オープンPR誌によると、ヒューマノイド・ロボットの世界市場は、2023年に18億ドル規模と推定され、年平均成長率50.2%で成長し、2028年には138億ドルに達すると予想される、と調査会社マーケッツアンドマーケッツは報告した。
▽広範の業界での導入加速が予想される
ヒューマノイド・ロボットの世界市場は、検知器や動作変換装置、電源、制御システムといったハードウェアとソフトウェアに大別され、おもな用途(応用)としては、教育や医療、宿泊サービス、小売、娯楽を含むさまざまの業界が想定される、とマーケッツアンドマーケッツは最近発表した調査報告書で明示した。
マーケッツアンドマーケッツは、50%以上という驚異的な成長率の原動力として、技術の進歩と労働力不足、人口の高齢化、教育機関や小売業界での導入増という4つを挙げている。

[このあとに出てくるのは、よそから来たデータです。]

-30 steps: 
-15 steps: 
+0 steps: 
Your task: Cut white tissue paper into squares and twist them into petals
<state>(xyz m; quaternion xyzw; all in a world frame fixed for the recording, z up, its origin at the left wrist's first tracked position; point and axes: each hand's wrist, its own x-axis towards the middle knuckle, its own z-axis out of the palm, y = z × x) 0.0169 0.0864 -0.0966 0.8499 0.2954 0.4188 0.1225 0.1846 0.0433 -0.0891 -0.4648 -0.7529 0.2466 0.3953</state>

▽教育や小売、スマート住宅、物流センターでも試験運用
同社によると、人工知能やロボティクスにおける絶え間ない技術革新によって、ヒューマノイドの能力と機能が強化され、より効率的で汎用性の高い性能が実現している。また、特に医療や接客業における労働力不足は慢性化しているため、ヒューマノイド導入をあと押しする動きが強まっている。
そのほか、多くの先進国では高齢者人口が増加しているため、医療や介護といった市場でヒューマノイド需要が今後さらに高まることが確実視される。さらに、 教育機関や小売業界では、学習体験の充実や顧客サービスの向上を目的にヒューマノイドの試験運用がすでに進みつつある。
それに加えて、たとえば、スマート住宅(住宅機能自動化や住宅警備の向上)や協働ロボット(作業員たちと一緒に働く能力)という市場機会の拡大も期待される。後者の場合、物流センターや自動車製造工場の一部ですでに試験運用されている。
▽人型による利点と人工知能がもたらす利点
ヒューマノイドは、機械腕に代表される従来の特定目的型固定ロボットとは異なり、人の動作と似た四肢の可動域をそなえることから汎用性が高く、同じ空間で一緒に動いても周囲の作業員たちに危険がないよう制御できる。
ヒューマノイドは、対応可能の動作を人工知能によって学習できるため、さまざまの動作を可能にし、また、事前のプログラムを必要とせず、学習にもとづいて自律稼働できるよう訓練することも可能という利点もある。難点の一つは、動作速度の遅さだが、それも現在、急速に改善されつつある。
▽課題は高コストと技術的限界
マーケッツアンドマーケッツは、ヒューマノイド普及に関する最大の課題として、開発と導入に多額の費用がかかることを指摘する。
そのほかのおもな課題には、技術的限界(たとえば電池寿命や移動能力)や規制上の懸念(ヒューマノイドの使用に関する標準的な規制や安全指針の不備)がある。
ヒューマノイド市場を開拓するおもな大手としては、ソフトバンク・ロボティクスや本田、トヨタ自動車、UBテック・ロボティクス(Ubtech Robotics)、ハンソン・ロボティクス(Hanson Robotics)、ボストン・ダイナミクス(Boston Dynamics)、ユニティー・ロボティクス(Unity Robotics)、アジリティー・ロボティクス(AgilityRobotics)が挙げられる。